# [EXERCISE INSTRUCTIONS]
Go through the data from its first line and retype each line, stopping once the line containing "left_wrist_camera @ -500" has been retyped.

··· DATASET CONTENT

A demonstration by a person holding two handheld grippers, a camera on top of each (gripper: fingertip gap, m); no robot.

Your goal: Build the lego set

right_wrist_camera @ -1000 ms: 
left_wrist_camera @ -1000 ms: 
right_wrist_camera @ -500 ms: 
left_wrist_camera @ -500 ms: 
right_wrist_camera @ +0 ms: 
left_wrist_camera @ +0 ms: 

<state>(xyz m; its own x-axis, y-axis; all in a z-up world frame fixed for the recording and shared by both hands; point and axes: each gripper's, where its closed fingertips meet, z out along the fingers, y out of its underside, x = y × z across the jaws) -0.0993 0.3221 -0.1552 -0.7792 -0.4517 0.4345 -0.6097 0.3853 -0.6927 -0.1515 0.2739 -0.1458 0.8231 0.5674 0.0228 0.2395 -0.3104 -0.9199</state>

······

# [RESPONSE TO THIS TASK]
A demonstration by a person holding two handheld grippers, a camera on top of each (gripper: fingertip gap, m); no robot.

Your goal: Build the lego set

right_wrist_camera @ -1000 ms: 
left_wrist_camera @ -1000 ms: 
right_wrist_camera @ -500 ms: 
left_wrist_camera @ -500 ms: 

The exercise requires no further work.